Overall, Brave is an entertaining and even groundbreaking piece of work, both for its gutsy heroine and Pixar’s new ‘Presto’ animation system, responsible for Merida’s fiery red flowing locks.

Image ©2012 Disney/Pixar. All Rights Reserved.

Disney/Pixar’s Thursday night Brave screening began with a bagpiper making a circuit through the theater to get us in the mood for the about-to-begin movie. Unfortunately the ad for the Brave video game and the promos for upcoming Disney TV programs that came next were a bit of a mood-breaker.

This is more like it – the traditional pre-feature Pixar short. It’s Enrico Casarosa’s La Luna [http://tinyurl.com/3oq5kcd] featuring dad and grandpa introducing junior to the family trade – sweeping the moon clean of falling stars.
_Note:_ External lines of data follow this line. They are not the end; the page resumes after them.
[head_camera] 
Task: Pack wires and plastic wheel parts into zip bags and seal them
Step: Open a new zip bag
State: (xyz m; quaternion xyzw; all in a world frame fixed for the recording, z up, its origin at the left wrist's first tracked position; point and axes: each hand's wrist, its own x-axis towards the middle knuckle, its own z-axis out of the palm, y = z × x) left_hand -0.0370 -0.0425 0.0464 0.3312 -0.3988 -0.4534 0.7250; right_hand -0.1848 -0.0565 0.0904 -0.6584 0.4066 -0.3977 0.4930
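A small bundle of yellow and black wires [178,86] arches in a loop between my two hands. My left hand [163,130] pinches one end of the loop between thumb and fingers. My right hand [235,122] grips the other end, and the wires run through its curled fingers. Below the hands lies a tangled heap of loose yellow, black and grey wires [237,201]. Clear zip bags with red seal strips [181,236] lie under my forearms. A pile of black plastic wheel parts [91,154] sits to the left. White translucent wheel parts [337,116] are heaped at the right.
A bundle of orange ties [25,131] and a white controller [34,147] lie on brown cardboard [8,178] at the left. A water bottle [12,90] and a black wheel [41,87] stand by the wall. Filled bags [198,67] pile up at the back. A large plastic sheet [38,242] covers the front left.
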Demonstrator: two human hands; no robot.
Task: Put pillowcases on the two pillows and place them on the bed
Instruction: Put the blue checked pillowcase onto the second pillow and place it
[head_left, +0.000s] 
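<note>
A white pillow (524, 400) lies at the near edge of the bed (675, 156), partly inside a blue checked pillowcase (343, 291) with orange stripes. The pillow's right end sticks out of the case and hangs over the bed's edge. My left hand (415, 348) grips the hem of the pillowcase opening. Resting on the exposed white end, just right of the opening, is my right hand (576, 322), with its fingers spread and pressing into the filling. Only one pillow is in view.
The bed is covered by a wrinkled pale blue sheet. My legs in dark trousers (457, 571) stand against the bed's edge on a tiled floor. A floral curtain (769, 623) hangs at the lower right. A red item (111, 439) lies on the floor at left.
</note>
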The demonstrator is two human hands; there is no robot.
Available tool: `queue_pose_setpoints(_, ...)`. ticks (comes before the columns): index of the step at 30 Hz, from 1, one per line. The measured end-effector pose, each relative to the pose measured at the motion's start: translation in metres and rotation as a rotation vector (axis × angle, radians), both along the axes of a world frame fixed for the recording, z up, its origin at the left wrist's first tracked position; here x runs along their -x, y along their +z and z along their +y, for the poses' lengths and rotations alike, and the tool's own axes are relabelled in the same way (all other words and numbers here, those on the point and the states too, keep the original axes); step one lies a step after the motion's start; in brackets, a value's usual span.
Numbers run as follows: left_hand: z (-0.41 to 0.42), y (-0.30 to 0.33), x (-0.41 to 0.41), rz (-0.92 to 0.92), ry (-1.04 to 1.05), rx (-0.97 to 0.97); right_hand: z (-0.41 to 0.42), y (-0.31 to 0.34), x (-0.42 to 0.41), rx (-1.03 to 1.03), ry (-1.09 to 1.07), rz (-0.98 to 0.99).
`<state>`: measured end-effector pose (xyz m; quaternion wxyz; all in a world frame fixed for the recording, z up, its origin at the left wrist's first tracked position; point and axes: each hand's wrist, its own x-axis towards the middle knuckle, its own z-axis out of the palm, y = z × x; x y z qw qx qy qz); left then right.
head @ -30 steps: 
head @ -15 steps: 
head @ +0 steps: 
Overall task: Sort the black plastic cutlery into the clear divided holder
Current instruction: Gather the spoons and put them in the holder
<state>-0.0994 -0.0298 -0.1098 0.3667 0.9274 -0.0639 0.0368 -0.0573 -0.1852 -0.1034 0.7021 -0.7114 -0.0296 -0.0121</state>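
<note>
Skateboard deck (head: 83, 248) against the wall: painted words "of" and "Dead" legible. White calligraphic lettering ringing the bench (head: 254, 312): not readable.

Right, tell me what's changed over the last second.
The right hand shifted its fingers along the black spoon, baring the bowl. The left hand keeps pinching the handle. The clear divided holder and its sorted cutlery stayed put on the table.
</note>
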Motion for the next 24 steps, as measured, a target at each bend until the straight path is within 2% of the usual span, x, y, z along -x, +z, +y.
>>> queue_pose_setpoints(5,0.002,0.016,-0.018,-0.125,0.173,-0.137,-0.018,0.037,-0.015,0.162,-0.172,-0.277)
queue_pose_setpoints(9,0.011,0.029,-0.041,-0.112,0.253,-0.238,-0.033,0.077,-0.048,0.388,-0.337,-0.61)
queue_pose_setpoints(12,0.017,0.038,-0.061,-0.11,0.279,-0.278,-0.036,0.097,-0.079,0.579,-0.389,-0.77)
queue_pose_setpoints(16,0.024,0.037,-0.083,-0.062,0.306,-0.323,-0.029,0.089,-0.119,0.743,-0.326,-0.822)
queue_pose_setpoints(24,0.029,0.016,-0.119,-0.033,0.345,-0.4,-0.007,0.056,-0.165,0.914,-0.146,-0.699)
Dad and grandpa both have their own way of going about it, and each one thinks his is the best – but their offspring has ideas of his own…

Brave is a generational tale too, the story of a young princess, a kick-ass Celt and wild child named Merida (voiced by Kellie Macdonald) who couldn’t be less interested in the life her royal mom Elinor (Emma Thompson) has mapped out for her.
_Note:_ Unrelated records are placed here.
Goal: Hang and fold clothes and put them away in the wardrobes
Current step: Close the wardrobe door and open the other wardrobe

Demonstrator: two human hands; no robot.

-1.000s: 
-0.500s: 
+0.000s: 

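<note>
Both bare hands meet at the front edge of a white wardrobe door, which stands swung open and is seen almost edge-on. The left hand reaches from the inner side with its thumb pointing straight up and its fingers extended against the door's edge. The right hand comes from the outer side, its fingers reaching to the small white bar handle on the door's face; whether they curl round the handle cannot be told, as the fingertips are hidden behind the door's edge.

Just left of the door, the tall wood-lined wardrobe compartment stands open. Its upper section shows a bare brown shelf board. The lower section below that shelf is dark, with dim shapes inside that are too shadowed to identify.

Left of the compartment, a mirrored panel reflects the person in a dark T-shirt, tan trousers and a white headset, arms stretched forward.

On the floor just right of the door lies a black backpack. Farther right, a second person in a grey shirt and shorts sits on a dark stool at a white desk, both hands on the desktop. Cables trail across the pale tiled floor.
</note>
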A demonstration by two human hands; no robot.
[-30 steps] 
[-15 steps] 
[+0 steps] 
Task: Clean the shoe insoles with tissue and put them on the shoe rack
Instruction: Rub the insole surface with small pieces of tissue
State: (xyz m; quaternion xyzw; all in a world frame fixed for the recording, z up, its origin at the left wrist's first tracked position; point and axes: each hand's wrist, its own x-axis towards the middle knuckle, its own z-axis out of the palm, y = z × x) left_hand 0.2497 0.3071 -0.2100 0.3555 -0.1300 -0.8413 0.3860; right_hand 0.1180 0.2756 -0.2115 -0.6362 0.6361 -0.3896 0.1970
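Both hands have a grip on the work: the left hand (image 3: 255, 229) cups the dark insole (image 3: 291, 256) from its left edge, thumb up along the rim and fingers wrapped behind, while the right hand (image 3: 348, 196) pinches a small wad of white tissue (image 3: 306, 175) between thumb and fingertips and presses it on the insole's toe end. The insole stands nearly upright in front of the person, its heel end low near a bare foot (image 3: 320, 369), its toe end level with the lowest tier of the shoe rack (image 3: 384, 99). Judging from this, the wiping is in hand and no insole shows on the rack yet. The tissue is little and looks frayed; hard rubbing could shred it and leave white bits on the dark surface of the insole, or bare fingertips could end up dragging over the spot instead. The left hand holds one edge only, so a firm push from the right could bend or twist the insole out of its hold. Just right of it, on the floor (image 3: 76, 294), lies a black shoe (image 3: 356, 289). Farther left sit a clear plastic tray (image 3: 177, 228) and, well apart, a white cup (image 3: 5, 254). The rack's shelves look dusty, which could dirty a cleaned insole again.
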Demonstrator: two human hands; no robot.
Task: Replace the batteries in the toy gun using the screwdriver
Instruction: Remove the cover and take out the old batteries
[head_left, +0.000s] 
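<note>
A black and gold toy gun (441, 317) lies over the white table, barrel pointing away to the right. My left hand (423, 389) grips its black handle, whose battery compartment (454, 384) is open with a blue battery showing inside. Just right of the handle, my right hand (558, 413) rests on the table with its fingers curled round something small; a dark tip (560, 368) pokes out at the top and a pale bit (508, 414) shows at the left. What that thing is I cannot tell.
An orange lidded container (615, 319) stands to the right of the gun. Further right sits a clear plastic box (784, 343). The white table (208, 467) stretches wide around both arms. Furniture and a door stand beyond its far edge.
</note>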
This may be Pixar’s first female protagonist but Disney’s had no shortage of fairy tale heroines, from the demure Snow White tothe determined Rapunzel in Tangled. It’s interesting how these gals become more assertive as the decades roll by, and they don’t come more headstrong than Merida.

Looking for a shortcut to change Elinor’s mind, Merida winds up changing her species instead; she should’ve thought twice before slipping her an enchanted muffin from a witch (Julie Walters) whose woodland cottage is filled wall-to-wall and ceiling-to-floor with ursine wood toys and carvings. (The bear swiping a paw at the salmon attached to a spinning cylinder could’ve come from Gepetto’s workshop.)
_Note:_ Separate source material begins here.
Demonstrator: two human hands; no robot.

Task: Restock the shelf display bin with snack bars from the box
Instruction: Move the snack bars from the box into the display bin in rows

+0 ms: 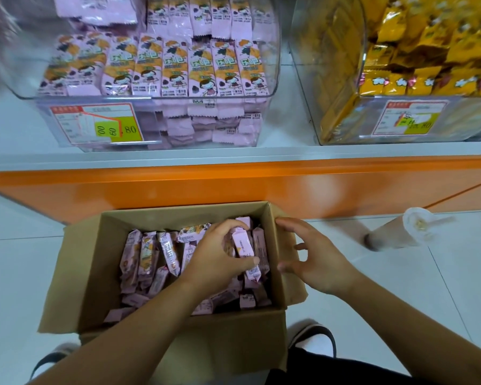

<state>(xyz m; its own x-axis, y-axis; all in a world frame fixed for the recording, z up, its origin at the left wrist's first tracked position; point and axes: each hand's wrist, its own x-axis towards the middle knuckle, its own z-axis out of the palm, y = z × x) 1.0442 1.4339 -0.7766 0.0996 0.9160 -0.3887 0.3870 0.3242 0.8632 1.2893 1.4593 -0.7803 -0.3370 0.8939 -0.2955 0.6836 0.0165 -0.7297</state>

Elinor’s lumbering confusion over suddenly becoming an eight foot tall fur-covered mammal is classic animation slapstick. Human facial expressions and body language are expertly mapped onto the bear’s enormous bulk as she stumbles around her now too-tiny quarters while trying to maintain her royal dignity. (Interestingly, Elinor is the second Disney character in less than a decade to turn bruin: Kenai suffered the same fate in 2003’s Brother Bear.)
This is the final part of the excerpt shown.